Exercise brief: Starting at the line that contains "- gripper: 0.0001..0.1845" and ending at the line that contains "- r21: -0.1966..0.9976", the lines below are to be given again exactly, with nothing added.

*** Material provided Section Begins ***

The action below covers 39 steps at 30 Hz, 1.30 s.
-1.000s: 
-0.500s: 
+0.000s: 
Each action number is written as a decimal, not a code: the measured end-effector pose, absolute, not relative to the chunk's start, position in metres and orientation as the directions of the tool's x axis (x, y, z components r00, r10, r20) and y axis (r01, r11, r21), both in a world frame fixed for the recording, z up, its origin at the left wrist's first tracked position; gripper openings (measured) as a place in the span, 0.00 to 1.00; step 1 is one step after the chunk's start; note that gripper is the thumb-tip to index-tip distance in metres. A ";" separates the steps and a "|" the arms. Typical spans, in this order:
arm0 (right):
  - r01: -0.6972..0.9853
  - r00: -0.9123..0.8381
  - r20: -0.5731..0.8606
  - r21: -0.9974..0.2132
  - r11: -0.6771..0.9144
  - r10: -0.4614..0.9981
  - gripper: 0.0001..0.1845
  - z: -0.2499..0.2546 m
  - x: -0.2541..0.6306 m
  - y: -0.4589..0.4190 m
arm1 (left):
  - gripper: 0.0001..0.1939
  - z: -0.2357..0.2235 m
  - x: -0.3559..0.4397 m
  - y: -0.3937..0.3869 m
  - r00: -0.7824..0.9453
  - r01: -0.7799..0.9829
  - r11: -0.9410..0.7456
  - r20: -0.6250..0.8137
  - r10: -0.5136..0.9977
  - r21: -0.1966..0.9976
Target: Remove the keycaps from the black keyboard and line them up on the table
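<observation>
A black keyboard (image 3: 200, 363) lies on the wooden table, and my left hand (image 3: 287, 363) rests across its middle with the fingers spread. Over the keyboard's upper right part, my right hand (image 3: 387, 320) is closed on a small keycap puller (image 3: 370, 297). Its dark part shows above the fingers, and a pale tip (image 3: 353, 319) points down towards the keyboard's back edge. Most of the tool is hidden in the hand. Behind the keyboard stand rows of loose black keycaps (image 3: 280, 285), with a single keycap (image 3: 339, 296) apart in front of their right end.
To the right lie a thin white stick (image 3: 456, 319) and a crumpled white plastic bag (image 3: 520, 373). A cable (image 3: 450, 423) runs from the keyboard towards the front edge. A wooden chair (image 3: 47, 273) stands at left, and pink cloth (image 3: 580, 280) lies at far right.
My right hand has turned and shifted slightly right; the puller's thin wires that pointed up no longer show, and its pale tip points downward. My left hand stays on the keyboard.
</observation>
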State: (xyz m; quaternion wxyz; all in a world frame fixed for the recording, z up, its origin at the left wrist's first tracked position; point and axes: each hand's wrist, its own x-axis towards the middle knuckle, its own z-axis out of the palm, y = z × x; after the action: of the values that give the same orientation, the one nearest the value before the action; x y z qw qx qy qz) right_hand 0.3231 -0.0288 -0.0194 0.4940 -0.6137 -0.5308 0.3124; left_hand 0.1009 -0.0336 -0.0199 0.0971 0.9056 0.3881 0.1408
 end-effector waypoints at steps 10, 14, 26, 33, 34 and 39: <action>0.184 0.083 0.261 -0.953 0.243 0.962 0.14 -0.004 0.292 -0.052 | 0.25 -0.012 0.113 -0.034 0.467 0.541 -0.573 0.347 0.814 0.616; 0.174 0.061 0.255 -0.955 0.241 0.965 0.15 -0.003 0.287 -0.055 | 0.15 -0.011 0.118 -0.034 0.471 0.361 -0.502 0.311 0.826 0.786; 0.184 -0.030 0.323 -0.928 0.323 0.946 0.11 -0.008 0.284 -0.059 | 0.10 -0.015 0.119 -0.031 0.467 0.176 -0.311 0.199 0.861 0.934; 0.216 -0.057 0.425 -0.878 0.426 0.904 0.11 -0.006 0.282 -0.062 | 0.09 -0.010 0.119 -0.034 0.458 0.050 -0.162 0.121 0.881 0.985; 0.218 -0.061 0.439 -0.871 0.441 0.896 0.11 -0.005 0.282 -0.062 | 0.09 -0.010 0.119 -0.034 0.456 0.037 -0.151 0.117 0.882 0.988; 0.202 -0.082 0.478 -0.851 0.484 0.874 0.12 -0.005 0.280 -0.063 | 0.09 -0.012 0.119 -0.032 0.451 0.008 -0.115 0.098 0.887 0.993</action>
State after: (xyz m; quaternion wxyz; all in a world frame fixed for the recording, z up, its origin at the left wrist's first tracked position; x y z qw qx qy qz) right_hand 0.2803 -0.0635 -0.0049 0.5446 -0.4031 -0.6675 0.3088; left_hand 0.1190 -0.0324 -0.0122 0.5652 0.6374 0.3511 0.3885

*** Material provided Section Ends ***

Task output:
  - gripper: 0.0001..0.1845
  - z: -0.2499..0.2546 m
  - x: -0.2541..0.6306 m
  - y: -0.4589..0.4190 m
arm1 (left):
  - gripper: 0.0001..0.1939
  - z: -0.2357..0.2235 m
  - x: -0.3559..0.4397 m
  - y: -0.3937..0.3869 m
  - r00: -0.7824..0.9453
  - r01: -0.7799..0.9829
  - r11: -0.9410..0.7456
  - r20: -0.6250..0.8137
  - r10: -0.5136..0.9977
  - r21: -0.1966..0.9976

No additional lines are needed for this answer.